# VBForums CodeBank > CodeBank - C# >  Create a DeskBand in C#

## crptcblade

Normally I'd steal the credit, but this is too cool...

http://www.thecodeproject.com/csharp...&select=862248

----------


## cmptr_man

This is _exactly_ what I was looking for...it's very cool!  After going through the sample code, though, I'm at a loss as to how to turn this into something I can distribute with the application I'm working on.  The DLL files that are produced are not registerable outside the project (at least not with standard regsvr32...as near as I can tell)

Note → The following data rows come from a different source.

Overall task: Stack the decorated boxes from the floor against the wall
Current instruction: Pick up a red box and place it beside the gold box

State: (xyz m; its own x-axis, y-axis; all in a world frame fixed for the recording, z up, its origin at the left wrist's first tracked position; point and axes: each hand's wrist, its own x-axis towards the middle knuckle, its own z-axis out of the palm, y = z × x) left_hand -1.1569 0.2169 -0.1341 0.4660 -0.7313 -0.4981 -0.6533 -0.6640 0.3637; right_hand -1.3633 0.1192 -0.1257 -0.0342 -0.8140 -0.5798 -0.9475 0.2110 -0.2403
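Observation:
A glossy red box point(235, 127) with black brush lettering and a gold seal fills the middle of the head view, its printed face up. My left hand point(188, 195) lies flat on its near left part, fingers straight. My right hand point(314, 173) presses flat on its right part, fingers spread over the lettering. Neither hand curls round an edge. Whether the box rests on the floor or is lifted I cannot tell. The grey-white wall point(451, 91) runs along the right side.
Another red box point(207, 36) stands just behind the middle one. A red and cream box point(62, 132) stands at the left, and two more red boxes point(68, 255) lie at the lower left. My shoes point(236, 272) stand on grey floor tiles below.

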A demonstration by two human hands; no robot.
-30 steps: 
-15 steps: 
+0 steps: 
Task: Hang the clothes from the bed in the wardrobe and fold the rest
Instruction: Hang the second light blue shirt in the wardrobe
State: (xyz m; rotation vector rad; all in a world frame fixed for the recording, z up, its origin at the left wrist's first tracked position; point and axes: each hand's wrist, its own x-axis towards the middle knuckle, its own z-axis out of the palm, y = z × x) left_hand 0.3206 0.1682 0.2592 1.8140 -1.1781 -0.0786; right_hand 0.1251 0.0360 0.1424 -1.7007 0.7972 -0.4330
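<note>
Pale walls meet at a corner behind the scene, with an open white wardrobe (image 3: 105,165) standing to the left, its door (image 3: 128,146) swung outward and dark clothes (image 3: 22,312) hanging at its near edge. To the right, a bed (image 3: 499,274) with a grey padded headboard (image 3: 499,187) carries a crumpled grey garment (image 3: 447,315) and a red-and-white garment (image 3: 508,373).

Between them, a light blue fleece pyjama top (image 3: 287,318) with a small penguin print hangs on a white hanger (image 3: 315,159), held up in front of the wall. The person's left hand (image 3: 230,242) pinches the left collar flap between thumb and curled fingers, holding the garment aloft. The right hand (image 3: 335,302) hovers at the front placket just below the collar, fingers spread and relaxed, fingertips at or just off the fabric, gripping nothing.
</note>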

Is this just something fun for us to do on our own workstations and not make it distributable?  Anyone tried using this in a distributed application yet?

Thanks,
 :Thumb:  Dan

----------


## cmptr_man

Oh, I probably should mention that I'm also going to be interested in having my deskband communicate with an existing application--kinda like the way iTunes works (minimized view displays the deskband).  Anyone done anything like that before?

----------


## crptcblade

> This is _exactly_ what I was looking for...it's very cool!  After going through the sample code, though, I'm at a loss as to how to turn this into something I can distribute with the application I'm working on.  The DLL files that are produced are not registerable outside the project (at least not with standard regsvr32...as near as I can tell)
> 
> Is this just something fun for us to do on our own workstations and not make it distributable?  Anyone tried using this in a distributed application yet?
> 
> Thanks,
>  Dan


The DLLs created are to be registered in the GAC, if I remember correctly.  A decent package and deployment program should have that as an option.

----------